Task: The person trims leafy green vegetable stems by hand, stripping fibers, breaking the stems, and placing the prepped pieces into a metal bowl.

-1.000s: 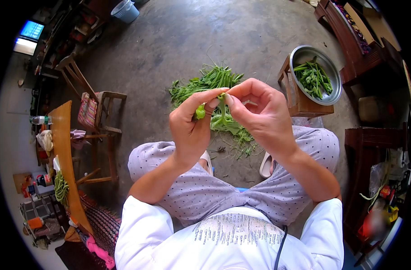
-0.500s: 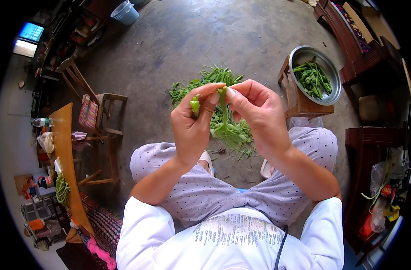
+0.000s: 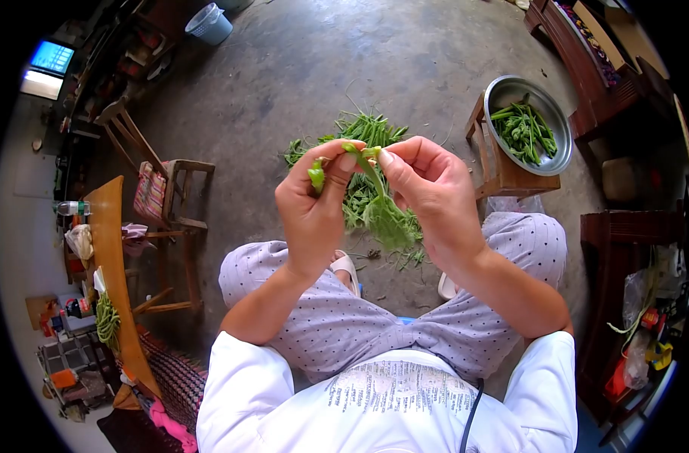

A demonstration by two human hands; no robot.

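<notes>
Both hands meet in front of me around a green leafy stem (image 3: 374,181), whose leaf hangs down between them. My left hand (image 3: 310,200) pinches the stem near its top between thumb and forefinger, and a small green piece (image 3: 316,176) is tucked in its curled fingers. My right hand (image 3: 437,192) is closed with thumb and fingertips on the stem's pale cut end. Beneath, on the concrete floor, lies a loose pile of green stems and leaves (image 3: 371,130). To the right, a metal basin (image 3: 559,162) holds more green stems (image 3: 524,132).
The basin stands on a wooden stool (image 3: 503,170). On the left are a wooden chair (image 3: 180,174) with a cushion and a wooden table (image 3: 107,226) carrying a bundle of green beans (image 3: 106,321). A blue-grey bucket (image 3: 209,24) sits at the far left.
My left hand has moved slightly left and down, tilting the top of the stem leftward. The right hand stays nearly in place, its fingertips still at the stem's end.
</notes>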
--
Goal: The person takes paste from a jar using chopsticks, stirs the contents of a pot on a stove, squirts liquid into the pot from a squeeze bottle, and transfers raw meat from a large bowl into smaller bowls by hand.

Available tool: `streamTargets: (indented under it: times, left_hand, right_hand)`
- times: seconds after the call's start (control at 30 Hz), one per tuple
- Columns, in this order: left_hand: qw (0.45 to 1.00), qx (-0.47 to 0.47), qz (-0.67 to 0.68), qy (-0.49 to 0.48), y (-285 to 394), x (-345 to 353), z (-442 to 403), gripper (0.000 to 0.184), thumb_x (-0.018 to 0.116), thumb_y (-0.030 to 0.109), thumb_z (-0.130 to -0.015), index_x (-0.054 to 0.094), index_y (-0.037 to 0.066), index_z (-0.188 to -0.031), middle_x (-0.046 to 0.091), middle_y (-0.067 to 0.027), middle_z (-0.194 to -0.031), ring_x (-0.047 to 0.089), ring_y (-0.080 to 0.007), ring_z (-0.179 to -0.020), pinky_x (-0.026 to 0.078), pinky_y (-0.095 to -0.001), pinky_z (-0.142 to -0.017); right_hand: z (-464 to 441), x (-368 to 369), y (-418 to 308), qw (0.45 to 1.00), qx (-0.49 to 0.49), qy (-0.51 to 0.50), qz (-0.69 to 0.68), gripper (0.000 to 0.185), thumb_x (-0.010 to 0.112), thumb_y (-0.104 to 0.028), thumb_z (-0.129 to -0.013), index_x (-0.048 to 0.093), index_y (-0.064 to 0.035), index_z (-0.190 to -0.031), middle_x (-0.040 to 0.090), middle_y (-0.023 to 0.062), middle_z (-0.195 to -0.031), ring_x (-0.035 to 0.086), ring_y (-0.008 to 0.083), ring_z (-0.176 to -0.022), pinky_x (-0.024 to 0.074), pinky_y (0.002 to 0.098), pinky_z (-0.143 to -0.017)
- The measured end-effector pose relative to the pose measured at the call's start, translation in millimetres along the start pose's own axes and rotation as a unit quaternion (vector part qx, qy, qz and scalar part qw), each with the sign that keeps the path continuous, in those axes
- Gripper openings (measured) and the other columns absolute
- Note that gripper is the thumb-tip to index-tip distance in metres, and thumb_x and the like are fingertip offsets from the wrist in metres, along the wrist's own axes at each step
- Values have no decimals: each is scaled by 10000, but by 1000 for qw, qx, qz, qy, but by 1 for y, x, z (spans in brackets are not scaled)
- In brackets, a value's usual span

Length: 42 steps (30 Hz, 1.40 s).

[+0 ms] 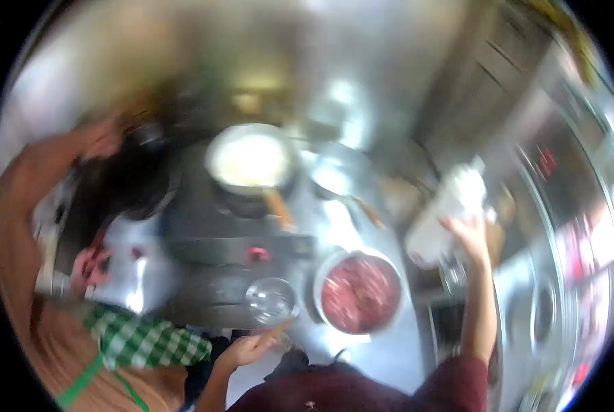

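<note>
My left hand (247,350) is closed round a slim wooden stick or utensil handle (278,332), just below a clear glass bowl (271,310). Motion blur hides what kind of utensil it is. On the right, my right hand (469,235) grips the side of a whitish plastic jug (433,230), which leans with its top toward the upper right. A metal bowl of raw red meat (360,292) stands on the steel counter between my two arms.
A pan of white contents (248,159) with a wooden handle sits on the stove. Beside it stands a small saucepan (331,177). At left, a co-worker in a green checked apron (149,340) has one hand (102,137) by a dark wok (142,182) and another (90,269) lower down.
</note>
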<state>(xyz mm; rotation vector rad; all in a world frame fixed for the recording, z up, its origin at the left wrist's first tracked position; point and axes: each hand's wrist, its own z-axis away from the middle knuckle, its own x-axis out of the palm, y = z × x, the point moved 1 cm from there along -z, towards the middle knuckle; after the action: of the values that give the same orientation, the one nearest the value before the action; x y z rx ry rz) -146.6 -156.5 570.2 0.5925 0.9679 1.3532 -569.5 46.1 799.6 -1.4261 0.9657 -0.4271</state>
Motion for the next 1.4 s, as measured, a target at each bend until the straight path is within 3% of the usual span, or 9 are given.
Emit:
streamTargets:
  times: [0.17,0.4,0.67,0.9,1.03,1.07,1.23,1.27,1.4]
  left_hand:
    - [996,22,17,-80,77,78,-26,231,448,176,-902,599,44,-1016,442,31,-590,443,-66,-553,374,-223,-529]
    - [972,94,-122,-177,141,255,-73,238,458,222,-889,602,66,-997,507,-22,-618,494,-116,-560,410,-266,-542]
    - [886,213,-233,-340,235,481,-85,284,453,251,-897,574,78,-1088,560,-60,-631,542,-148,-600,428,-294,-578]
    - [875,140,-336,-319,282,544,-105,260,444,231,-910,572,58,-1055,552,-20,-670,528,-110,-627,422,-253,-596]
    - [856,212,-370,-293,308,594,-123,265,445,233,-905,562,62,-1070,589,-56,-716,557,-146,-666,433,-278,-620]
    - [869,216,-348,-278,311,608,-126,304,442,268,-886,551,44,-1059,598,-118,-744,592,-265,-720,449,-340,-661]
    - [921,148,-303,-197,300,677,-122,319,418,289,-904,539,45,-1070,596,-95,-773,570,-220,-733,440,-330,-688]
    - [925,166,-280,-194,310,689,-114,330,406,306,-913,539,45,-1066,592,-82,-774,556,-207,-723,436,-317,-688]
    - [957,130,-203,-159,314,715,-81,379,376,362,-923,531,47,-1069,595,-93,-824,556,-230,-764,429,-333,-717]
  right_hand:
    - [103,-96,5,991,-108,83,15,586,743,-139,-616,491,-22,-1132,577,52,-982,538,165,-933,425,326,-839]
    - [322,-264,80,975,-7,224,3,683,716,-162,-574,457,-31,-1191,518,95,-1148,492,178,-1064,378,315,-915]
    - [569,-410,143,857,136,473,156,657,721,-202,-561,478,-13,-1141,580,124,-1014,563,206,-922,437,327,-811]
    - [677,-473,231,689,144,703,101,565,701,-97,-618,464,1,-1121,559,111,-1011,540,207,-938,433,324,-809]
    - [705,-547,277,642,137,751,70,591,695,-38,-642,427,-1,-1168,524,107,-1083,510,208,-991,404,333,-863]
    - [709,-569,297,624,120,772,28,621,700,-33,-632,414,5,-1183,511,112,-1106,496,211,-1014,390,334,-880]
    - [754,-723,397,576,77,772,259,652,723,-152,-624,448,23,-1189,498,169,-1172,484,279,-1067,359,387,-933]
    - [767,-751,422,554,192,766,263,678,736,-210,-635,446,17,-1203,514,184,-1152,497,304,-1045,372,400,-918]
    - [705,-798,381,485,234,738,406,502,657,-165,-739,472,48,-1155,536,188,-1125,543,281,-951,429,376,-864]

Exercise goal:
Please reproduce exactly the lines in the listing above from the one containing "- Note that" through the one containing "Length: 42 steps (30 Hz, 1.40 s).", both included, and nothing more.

Solution to the problem:
- Note that gripper is the thumb-tip to index-tip distance in metres, and thumb_x and the like are fingertip offsets from the wrist in metres, along the wrist's own axes at each step
- Values have no decimals: each is scaled by 10000, but by 1000 for qw, qx, qz, qy, but by 1 for y, x, z (spans in brackets are not scaled)
- In brackets, a value's usual span

Length: 42 steps (30 Hz, 1.40 s).

There is no more to the output, and the exercise is done.